Brytyjski rząd przygotowuje się do przetestowania na Covid-19 wszystkich mieszkańców Anglii. Początkiem jest program pilotażowy, który rozpoczęto w Manchesterze.

Wybrane losowo osoby, bez względu na to czy wykazują symptomy czy nie, zostaną wielokrotnie zbadane. Co tydzień poddawane będą 20-minutowym testom ustalającym skład chemiczny śliny. 

Program pilotażowy w Manchesterze jest częścią akcji, na którą rząd przeznaczył 500 milionów funtów. Podobne działania podjęte zostaną w innych regionach, a docelowo regularnymi badaniami objęci mają zostać wszyscy mieszkańcy Anglii.

Na południu wyspy w Southampton udział w podobnych badaniach bierze ponad 2 tys. uczniów z lokalnych szkół. Decyzje dotyczące strategii w walce z koronawirusem, testów i potencjalnych szczepień pozostają w gestii regionalnych władz. Walia, Irlandia Północna i Szkocja kierują się własnymi zaleceniami.

Jak twierdzą eksperci, jeśli ten rodzaj monitorowania zakażeń okaże się skuteczny, może on zastąpić konieczność utrzymywanie społecznego dystansu, zanim powstanie szczepionka na Covid-19. Wpłynie też pozytywnie na ożywienie gospodarki.

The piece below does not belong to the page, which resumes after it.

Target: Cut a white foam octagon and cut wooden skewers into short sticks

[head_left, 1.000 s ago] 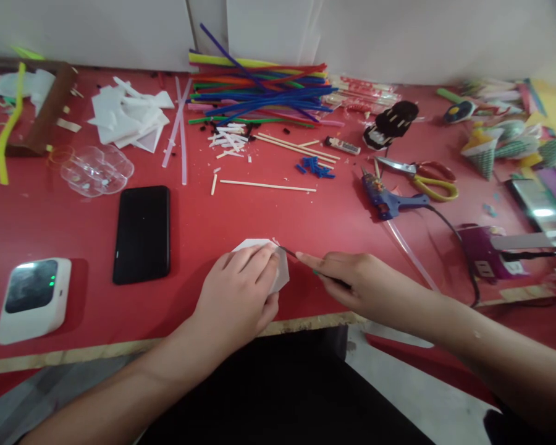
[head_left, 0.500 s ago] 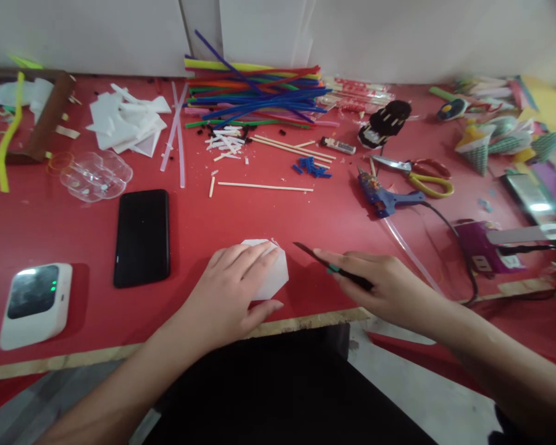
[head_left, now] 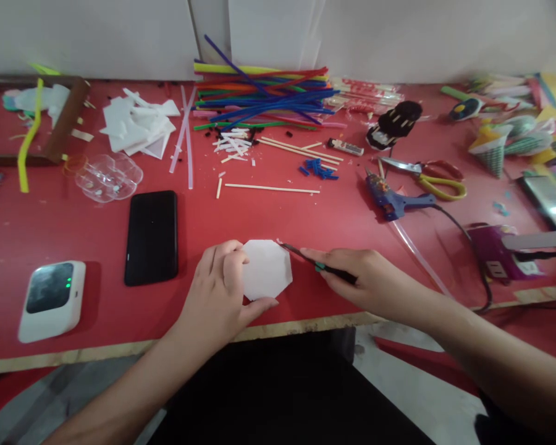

Problemy z rutynowo wykonywanymi testami

Informacje na temat tej inicjatywy zostały jednak przyćmione doniesieniami o problemach, z jakimi boryka się służba zdrowia w zakresie testów wykonywanych rutynowo. Jak donoszą media, w regionach gdzie panuje niski poziom zakażeń koronawirusem, są one reglamentowane, tak by starczyło ich w miejscach objętych lokalnymi lockdownami. Oznacza to, że mieszkańcy Londynu, gdzie liczba przypadków koronawirusa jest stosunkowo niewielka, mogą zostać kierowani do punktów testujących oddalonych nawet o 150 km od stolicy. Odnotowano kuriozalne przypadki odsyłania londyńczyków nawet na wyspę Wright położoną u brzegów południowej Anglii.

Rząd premiera Borisa Johnsona nie ukrywa, że Wielka Brytania znajduje się obecnie się na granicy zamknięcia. Powrót do szkół uczniów, który odbywa się na Wyspach stopniowo w tym tygodniu, może oznaczać konieczność ponownego zamknięcia pubów i restauracji. Wszystko zależy od statystyk zakażeń. Od dwóch miesięcy rząd stosuje strategię wprowadzania lokalnych lockdownów i obostrzeń. O ponownym, całkowitym zamknięciu gospodarki nie może być mowy. Jak twierdzą brytyjskie władze, spowodowałoby to katastroficzne straty i pogrążyło ekonomię w wieloletnim kryzysie.